Six things to know about hearing negative feedback
Almost no one actually enjoys receiving negative feedback. At best, we feel sorry for whatever we did or didn’t do to earn the feedback. At worst, we think that we did not earn the negative feedback at all and we feel hurt by it or betrayed by the feedback giver.
But proactively soliciting feedback and learning to take it well is critically important to our leadership success. It’s important to not let our egos – or a lack of courage – thwart our ability to use feedback constructively. Feedback can help us see ourselves as others see us and address challenges that we, otherwise, might never have known existed.
Here are six key things to understand about feedback.
- Feedback helps us better understand what others are thinking. Have you ever stopped buying a product or service without telling the person or the company why? If so, they missed out on information that may have helped them improve their services or better meet customer expectations. When you miss feedback, you miss information that you need to know.
- Feedback doesn’t have to be true to be valid. As I just mentioned, feedback helps us better understand what others are thinking. Whether we agree or not, it’s still valuable information that can help inform our future actions.
- Feedback helps us close the gaps between how we see ourselves and how others see us. Otherwise, it is entirely too easy to coast, convinced that we are showing up a certain way in the world, while actually doing the opposite.

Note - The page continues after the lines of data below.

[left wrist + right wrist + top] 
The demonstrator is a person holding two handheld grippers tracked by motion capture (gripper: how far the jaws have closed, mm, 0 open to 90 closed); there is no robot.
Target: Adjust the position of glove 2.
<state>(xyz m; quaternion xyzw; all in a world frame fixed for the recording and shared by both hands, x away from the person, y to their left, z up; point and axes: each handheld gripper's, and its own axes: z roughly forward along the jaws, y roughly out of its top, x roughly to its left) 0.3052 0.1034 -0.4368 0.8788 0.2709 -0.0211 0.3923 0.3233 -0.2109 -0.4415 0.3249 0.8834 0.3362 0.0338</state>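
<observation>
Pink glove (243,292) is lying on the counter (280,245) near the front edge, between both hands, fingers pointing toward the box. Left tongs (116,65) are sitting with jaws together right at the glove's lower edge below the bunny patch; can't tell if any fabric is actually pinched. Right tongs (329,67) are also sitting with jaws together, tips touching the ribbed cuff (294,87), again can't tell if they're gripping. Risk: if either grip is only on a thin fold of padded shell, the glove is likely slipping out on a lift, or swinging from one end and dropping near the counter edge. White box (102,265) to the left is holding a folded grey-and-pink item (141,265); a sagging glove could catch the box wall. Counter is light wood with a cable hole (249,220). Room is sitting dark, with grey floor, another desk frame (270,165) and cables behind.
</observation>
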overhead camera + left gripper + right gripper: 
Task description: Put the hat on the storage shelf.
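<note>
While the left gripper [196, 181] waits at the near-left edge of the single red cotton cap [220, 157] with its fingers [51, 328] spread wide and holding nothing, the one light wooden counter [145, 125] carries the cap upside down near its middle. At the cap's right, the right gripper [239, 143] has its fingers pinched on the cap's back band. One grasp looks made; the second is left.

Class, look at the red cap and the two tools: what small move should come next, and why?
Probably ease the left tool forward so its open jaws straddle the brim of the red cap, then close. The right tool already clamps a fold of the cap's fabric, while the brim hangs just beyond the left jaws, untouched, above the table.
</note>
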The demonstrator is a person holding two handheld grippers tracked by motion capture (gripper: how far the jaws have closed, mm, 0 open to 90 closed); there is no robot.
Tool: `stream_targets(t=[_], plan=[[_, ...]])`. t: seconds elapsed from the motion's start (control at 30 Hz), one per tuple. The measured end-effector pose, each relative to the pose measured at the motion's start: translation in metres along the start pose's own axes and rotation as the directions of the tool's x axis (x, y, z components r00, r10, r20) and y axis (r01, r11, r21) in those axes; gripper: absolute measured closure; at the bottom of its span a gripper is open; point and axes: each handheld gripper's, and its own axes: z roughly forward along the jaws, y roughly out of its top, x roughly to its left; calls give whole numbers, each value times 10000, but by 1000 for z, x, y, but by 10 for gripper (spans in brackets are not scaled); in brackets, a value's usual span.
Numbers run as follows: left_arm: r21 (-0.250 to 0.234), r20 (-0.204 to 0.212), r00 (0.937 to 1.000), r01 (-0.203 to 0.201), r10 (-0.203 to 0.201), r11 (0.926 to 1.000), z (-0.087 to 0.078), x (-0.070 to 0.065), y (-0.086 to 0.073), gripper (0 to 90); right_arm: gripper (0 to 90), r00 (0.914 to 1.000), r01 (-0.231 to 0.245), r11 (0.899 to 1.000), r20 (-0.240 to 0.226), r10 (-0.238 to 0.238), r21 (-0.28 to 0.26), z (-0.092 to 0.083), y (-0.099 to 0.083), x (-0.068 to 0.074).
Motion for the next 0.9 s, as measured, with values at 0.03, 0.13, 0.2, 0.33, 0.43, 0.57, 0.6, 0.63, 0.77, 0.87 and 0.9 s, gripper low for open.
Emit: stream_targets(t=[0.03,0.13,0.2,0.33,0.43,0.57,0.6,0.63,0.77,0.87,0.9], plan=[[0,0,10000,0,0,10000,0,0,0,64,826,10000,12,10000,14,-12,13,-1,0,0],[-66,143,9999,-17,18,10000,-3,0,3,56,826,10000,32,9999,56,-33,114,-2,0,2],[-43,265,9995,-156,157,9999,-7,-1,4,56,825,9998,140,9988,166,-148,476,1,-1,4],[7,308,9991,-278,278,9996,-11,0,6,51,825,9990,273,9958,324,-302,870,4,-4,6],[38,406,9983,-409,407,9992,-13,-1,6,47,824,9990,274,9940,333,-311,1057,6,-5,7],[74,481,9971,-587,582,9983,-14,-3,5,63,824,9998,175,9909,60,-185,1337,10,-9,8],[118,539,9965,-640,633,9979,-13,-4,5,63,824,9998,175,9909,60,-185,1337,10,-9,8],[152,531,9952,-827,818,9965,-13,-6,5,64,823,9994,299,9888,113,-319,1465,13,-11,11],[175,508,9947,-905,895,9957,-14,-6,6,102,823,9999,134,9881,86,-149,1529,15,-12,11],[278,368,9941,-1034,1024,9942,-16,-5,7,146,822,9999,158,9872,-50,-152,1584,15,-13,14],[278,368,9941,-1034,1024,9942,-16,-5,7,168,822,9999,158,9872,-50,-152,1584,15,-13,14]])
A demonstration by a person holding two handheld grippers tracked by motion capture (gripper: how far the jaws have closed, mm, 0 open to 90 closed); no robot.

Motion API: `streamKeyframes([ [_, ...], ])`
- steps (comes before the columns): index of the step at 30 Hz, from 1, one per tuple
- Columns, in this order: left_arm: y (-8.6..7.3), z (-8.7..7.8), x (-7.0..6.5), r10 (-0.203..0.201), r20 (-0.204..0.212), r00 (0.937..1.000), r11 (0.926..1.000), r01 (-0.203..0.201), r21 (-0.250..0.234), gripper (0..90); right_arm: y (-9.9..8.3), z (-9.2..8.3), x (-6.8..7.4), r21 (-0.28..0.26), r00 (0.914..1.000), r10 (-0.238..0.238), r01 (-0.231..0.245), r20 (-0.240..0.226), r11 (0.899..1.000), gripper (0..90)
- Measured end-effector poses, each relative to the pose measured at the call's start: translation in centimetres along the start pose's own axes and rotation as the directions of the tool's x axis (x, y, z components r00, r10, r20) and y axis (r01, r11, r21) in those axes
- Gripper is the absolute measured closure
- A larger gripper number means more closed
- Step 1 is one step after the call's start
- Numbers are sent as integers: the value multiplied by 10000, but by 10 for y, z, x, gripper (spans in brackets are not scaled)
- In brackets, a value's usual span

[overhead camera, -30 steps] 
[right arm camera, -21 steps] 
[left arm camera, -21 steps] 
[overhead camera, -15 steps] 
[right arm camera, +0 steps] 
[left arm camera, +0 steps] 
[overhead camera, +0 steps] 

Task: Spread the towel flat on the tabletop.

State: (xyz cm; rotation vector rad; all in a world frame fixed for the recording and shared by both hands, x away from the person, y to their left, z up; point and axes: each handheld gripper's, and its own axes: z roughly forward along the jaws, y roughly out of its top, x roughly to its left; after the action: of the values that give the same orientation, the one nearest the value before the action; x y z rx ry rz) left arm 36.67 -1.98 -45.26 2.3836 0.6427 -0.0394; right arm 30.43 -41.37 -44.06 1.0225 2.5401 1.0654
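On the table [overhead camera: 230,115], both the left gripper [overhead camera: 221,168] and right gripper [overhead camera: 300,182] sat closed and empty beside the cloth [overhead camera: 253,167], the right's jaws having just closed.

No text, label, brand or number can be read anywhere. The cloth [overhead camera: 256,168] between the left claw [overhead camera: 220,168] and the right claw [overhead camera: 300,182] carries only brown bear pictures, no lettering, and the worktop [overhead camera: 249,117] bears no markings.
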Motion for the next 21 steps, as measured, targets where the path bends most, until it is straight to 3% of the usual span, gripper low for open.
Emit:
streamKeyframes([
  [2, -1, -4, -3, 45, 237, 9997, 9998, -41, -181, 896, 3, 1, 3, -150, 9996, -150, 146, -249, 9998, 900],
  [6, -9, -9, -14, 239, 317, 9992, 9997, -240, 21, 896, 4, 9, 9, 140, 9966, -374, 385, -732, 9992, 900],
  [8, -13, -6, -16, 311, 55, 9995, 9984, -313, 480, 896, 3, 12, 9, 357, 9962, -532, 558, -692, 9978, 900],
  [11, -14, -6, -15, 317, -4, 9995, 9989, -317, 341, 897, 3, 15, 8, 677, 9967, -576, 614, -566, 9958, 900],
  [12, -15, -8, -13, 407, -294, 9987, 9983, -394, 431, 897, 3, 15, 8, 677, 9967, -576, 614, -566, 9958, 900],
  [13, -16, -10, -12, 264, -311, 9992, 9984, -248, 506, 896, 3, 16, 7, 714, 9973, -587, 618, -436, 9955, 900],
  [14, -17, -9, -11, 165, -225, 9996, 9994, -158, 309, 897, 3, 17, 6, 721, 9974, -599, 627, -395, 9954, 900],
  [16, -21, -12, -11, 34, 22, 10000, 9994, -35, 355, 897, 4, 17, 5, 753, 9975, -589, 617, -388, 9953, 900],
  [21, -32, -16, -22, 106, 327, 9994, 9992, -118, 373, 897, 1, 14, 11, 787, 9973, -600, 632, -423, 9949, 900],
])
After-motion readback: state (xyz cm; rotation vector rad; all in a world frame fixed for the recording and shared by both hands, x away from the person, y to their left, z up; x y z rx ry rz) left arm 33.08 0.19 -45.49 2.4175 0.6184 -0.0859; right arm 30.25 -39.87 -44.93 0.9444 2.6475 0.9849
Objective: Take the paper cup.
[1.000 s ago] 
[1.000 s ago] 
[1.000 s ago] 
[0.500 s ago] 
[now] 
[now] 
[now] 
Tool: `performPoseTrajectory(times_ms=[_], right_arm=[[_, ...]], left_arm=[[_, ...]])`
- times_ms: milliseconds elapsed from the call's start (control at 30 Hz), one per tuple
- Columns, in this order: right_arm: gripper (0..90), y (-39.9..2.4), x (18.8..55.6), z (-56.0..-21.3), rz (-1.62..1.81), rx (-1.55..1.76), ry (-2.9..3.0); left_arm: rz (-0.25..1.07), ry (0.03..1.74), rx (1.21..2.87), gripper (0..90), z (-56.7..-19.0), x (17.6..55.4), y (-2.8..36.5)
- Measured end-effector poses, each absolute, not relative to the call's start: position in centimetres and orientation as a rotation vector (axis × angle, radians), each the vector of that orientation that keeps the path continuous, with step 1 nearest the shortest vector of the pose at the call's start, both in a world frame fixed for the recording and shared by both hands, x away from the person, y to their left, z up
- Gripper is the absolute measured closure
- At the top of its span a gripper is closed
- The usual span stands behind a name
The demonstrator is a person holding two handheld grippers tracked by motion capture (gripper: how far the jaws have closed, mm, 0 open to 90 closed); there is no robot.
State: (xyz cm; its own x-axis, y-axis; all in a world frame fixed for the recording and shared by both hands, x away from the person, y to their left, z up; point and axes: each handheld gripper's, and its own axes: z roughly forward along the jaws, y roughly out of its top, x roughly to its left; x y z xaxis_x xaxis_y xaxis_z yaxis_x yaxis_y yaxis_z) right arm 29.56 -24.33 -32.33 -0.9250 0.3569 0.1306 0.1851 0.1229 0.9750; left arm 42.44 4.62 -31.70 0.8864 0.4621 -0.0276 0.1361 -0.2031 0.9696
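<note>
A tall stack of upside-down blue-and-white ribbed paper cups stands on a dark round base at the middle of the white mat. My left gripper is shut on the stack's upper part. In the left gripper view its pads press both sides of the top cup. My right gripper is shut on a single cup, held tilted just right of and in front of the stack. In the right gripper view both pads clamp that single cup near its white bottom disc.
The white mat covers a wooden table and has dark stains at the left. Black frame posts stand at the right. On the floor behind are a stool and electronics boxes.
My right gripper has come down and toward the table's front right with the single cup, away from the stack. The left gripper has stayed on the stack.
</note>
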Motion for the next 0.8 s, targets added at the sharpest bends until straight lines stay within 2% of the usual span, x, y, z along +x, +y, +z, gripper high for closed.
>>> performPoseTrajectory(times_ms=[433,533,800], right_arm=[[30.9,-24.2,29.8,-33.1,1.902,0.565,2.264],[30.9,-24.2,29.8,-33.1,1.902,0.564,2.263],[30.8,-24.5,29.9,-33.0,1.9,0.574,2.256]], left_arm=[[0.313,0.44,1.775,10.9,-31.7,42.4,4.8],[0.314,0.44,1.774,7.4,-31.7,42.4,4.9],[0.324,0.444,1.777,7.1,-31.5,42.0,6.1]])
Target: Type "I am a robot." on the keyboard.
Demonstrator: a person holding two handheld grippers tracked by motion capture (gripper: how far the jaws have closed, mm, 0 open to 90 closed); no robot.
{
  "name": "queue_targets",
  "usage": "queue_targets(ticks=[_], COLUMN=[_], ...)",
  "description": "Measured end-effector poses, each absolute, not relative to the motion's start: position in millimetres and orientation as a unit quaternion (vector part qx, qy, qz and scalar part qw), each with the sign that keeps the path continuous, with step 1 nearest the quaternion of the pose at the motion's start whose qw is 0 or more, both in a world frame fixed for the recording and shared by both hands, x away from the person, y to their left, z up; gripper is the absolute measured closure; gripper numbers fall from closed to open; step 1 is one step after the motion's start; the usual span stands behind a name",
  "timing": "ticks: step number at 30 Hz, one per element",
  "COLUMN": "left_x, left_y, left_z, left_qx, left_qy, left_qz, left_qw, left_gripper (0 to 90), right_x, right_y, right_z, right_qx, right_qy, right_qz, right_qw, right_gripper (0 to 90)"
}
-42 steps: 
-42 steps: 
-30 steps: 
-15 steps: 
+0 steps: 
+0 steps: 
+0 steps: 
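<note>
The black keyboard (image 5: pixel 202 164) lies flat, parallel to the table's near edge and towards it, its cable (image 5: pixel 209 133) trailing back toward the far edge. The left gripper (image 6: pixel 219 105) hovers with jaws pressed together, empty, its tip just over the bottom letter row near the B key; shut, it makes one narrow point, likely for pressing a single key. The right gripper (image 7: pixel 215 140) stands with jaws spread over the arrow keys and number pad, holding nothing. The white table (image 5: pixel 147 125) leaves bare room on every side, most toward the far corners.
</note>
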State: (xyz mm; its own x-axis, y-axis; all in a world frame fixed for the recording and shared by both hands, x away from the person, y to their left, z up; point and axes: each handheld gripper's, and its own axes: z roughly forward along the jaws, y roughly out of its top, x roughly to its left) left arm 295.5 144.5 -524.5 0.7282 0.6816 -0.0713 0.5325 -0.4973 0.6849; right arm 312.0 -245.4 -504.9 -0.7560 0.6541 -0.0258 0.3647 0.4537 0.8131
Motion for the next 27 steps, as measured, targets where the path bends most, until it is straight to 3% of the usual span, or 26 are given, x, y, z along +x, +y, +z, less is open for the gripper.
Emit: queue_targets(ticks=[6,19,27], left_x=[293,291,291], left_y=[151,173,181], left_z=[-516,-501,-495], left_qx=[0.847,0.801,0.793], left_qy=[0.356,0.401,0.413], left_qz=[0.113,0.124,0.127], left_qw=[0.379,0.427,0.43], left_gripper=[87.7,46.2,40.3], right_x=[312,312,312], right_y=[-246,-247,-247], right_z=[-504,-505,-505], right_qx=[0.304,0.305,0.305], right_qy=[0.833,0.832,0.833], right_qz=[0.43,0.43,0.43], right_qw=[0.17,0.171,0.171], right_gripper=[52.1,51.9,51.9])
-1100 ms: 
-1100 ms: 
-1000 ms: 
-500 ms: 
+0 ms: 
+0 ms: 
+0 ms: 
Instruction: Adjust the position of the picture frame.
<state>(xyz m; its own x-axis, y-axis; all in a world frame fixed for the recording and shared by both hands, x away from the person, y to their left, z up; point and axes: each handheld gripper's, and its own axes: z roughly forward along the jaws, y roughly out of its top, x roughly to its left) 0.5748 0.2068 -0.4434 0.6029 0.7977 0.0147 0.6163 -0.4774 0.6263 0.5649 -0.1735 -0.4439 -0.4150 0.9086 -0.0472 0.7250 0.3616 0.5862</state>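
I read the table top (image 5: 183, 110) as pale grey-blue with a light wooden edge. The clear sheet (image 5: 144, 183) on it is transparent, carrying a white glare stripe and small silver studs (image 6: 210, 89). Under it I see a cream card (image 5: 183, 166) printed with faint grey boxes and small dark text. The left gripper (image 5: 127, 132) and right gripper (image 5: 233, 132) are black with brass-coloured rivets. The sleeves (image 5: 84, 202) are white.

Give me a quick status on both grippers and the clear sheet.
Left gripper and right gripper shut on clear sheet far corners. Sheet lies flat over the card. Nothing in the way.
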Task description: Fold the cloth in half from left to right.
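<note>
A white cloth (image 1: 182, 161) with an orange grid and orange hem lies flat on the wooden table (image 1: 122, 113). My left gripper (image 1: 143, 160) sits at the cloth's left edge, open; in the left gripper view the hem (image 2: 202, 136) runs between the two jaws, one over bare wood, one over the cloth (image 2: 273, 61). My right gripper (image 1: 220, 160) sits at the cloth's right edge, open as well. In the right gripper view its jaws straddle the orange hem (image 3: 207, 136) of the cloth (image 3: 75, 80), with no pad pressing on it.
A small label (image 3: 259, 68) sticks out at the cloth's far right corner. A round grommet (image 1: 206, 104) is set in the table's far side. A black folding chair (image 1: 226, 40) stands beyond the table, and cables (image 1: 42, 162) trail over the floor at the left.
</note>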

- If you tend to take feedback poorly or become defensive, many people simply won’t share feedback with you. They may justify withholding by telling themselves that they don’t want to hurt your feelings but often the reality is that it’s easier to just not bother. If you avoid feedback by throwing up a defensive barrier, it will work, people will stop giving you feedback and it will be your loss.
- Not everyone knows how to deliver feedback with compassion. That may make it harder to take in, but doesn’t make it any less valid or important. The best you can do is model compassionate feedback giving.
- The easiest way to take in and process feedback is to solicit it. When you do regular check-ins or proactively orchestrate your own feedback process, it puts you in the driver’s seat. Somehow, mentally this make the feedback easier to take. It’s not being foisted on you; instead, it is being offered at your request.